# WHAT IS REQUIRED
Please transcribe the data exactly, with nothing left out.

# INPUT DATA
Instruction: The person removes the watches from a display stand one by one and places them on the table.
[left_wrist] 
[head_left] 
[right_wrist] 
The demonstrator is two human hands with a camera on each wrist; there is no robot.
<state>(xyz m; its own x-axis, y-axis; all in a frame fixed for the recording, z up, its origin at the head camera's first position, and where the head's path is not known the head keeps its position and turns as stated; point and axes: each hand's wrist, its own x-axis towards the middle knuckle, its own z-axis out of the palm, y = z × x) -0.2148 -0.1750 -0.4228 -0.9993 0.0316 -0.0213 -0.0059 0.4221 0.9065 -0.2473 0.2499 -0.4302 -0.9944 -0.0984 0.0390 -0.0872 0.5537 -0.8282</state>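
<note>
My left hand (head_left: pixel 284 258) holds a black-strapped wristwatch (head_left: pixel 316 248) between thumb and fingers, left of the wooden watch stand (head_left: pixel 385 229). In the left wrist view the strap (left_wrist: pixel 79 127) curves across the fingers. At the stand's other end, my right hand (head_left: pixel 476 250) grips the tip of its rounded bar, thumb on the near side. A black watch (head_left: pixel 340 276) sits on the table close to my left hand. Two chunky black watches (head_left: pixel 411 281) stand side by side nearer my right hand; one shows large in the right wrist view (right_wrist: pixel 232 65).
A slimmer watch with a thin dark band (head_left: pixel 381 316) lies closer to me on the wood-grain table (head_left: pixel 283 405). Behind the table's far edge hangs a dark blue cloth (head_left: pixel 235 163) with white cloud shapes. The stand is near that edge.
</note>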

# TASK SOLUTION
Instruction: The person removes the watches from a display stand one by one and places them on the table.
[left_wrist] 
[head_left] 
[right_wrist] 
The demonstrator is two human hands with a camera on each wrist; there is no robot.
<state>(xyz m; its own x-axis, y-axis; all in a frame fixed for the recording, z up, its origin at the head camera's first position, and where the head's path is not known the head keeps its position and turns as stated; point and axes: each hand's wrist, its own x-axis towards the middle knuckle, its own z-axis out of the palm, y = z × x) -0.2148 -0.1750 -0.4228 -0.9993 0.0316 -0.0213 -0.0059 0.4221 0.9065 -0.2473 0.2499 -0.4302 -0.9944 -0.0984 0.0390 -0.0872 0.5537 -0.8282</state>
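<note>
My left hand (head_left: pixel 284 258) holds a black-strapped wristwatch (head_left: pixel 316 248) between thumb and fingers, left of the wooden watch stand (head_left: pixel 385 229). In the left wrist view the strap (left_wrist: pixel 79 127) curves across the fingers. At the stand's other end, my right hand (head_left: pixel 476 250) grips the tip of its rounded bar, thumb on the near side. A black watch (head_left: pixel 340 276) sits on the table close to my left hand. Two chunky black watches (head_left: pixel 411 281) stand side by side nearer my right hand; one shows large in the right wrist view (right_wrist: pixel 232 65).
A slimmer watch with a thin dark band (head_left: pixel 381 316) lies closer to me on the wood-grain table (head_left: pixel 283 405). Behind the table's far edge hangs a dark blue cloth (head_left: pixel 235 163) with white cloud shapes. The stand is near that edge.
</note>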

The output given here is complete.